*Task statement*.
Leaving out the images, return the data below exactly as it is written.

*Study material*.
=== Section Start ===
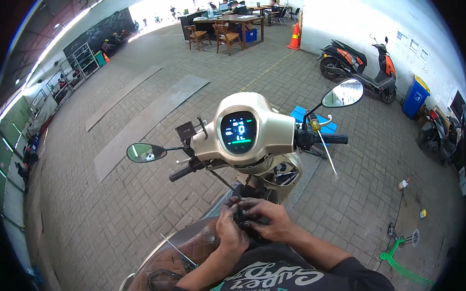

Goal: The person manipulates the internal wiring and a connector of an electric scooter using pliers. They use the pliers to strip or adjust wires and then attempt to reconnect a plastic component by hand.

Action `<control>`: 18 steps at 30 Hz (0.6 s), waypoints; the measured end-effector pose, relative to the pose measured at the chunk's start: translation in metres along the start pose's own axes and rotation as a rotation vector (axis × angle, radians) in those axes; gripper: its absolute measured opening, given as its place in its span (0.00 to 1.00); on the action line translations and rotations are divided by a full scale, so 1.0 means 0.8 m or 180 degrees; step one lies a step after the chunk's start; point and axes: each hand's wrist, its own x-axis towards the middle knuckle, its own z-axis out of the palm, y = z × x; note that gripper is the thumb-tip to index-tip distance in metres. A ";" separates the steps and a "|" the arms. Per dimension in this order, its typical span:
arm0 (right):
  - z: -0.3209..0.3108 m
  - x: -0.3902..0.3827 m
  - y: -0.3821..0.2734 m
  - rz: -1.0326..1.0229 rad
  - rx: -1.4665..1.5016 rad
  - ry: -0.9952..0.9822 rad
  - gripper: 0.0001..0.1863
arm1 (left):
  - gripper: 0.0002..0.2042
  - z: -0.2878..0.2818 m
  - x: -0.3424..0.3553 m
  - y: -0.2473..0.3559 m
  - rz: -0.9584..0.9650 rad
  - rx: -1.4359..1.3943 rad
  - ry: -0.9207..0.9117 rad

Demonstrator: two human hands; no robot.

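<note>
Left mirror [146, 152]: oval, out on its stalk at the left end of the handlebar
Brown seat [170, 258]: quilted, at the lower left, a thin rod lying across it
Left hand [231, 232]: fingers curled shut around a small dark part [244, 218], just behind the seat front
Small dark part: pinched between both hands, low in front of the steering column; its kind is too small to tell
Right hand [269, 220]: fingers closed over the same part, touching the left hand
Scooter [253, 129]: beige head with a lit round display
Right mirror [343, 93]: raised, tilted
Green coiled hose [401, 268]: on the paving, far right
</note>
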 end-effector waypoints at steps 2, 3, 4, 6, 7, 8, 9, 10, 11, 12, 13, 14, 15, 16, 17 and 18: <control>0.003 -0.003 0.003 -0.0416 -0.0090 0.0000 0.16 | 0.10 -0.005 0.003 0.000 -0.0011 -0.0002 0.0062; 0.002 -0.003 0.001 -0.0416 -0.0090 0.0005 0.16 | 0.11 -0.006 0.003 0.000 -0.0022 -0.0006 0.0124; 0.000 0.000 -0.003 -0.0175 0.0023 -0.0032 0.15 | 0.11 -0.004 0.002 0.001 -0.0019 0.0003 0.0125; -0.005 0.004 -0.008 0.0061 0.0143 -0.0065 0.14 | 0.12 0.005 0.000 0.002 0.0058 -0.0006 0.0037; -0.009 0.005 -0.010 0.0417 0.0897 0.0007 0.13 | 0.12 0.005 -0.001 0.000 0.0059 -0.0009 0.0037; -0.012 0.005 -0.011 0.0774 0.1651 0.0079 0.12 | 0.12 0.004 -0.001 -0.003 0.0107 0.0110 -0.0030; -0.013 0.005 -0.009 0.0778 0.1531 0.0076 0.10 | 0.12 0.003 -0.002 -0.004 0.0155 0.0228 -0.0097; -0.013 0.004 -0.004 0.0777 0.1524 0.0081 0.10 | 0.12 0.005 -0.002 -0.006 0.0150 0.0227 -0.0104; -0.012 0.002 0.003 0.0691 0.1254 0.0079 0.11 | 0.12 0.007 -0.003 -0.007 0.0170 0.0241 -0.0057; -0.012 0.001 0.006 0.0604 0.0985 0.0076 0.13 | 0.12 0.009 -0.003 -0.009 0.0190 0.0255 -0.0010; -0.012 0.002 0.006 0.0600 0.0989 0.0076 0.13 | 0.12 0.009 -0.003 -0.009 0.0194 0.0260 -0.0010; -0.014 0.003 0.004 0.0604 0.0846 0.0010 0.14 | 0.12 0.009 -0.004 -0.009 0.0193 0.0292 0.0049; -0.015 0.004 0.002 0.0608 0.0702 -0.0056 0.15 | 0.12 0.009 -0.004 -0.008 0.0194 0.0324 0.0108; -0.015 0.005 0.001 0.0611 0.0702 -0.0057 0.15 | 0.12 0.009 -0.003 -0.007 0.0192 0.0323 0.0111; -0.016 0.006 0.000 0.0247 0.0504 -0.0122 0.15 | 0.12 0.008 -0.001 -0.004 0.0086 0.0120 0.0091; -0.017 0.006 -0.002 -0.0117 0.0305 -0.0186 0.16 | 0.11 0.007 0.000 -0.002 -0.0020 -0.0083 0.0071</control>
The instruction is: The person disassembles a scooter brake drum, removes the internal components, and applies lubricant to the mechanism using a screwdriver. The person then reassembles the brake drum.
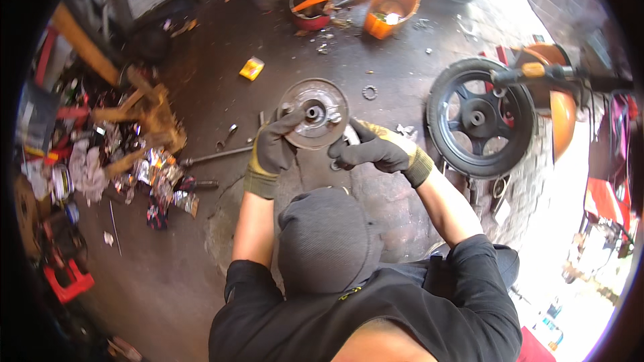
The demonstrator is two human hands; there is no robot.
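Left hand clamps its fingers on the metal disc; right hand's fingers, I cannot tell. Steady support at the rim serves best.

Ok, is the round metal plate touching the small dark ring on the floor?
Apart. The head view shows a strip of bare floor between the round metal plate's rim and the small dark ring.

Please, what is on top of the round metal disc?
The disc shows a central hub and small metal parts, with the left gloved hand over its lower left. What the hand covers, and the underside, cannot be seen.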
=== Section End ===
*Exercise solution*.
Goal: The person manipulates the internal wiring and a connector of an electric scooter using pliers. They use the pliers to strip or adjust wires and then attempt to reconnect a plastic component by hand.

Action `<control>`: 18 steps at 30 Hz (0.6 s), waypoints; the measured end-effector pose, relative to the pose measured at the chunk's start: translation in metres along the start pose's own axes and rotation as a rotation vector (axis × angle, radians) in those axes; gripper: its absolute measured opening, given as its place in its span (0.00 to 1.00); on the action line translations and rotations are divided by a full scale, so 1.0 means 0.8 m or 180 degrees; step one lies a step after the chunk's start; point and axes: each hand's wrist, its own x-axis towards the middle knuckle, its own z-axis out of the palm, y = z × x; note that gripper is the thumb-tip to index-tip distance in metres. A ";" separates the steps and a "|" the arms. Per dimension in this order, its typical span:
arm0 (right):
  - z: -0.3209..0.3108 m
  - x: -0.3902..0.3827 m
  - y: -0.3821..0.2734 m
  - rz: -1.0326..1.0229 rad
  - rx: -1.4665..1.5016 rad
  - ry: -0.9952..0.9822 rad
  - gripper: 0.0001..0.1863
arm1 (left):
  - gripper: 0.0002..0.2042
  - z: -0.2878..0.2818 m
  - x: -0.3424..0.3553 m
  - y: -0.2473..0.3559 m
  - rz: -0.9584..0.9650 rad
  - rx: -1.4359..1.3943 rad
  - ry: -0.9207..0.9117 rad

Demonstrator: two human hands; no robot.

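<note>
Left mirror [146, 152]: oval, out on its stalk at the left end of the handlebar
Brown seat [170, 258]: quilted, at the lower left, a thin rod lying across it
Left hand [231, 232]: fingers curled shut around a small dark part [244, 218], just behind the seat front
Small dark part: pinched between both hands, low in front of the steering column; its kind is too small to tell
Right hand [269, 220]: fingers closed over the same part, touching the left hand
Scooter [253, 129]: beige head with a lit round display
Right mirror [343, 93]: raised, tilted
Green coiled hose [401, 268]: on the paving, far right
</note>
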 end-effector waypoints at steps 2, 3, 4, 6, 7, 8, 9, 10, 11, 12, 13, 14, 15, 16, 17 and 18: <control>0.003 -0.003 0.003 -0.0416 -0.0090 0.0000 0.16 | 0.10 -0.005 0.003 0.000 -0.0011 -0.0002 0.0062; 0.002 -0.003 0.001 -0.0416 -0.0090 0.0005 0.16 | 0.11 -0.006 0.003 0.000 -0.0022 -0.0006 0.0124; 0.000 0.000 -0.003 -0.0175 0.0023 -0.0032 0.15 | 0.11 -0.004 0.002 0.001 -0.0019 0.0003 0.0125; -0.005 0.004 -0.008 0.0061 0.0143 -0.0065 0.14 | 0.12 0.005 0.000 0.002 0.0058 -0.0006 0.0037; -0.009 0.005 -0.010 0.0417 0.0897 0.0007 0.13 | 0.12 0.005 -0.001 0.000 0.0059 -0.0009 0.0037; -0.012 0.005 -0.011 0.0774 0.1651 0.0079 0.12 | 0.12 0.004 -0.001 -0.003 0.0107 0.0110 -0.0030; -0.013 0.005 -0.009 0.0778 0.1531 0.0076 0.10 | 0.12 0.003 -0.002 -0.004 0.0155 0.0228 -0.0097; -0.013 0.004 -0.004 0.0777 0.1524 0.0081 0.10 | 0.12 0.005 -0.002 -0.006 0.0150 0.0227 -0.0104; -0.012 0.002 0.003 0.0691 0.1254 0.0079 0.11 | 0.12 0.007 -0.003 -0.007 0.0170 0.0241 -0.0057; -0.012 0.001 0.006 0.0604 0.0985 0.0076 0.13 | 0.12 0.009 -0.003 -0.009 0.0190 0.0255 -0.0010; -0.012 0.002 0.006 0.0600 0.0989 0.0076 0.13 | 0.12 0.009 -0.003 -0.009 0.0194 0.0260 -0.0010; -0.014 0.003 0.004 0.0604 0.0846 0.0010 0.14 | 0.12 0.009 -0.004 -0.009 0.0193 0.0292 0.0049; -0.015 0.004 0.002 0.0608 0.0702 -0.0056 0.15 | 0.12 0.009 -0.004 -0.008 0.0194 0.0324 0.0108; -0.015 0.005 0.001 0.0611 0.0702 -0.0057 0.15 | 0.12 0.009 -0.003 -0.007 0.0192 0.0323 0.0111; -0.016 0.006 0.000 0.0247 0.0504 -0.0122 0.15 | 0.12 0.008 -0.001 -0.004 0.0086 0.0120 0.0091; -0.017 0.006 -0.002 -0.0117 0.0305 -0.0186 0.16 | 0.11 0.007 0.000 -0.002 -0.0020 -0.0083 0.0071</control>
The instruction is: The person disassembles a scooter brake drum, removes the internal components, and applies lubricant to the mechanism using a screwdriver. The person then reassembles the brake drum.
The demonstrator is two human hands; there is no robot.
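Left hand clamps its fingers on the metal disc; right hand's fingers, I cannot tell. Steady support at the rim serves best.

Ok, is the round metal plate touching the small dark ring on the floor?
Apart. The head view shows a strip of bare floor between the round metal plate's rim and the small dark ring.

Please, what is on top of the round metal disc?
The disc shows a central hub and small metal parts, with the left gloved hand over its lower left. What the hand covers, and the underside, cannot be seen.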

Work on the exercise is complete.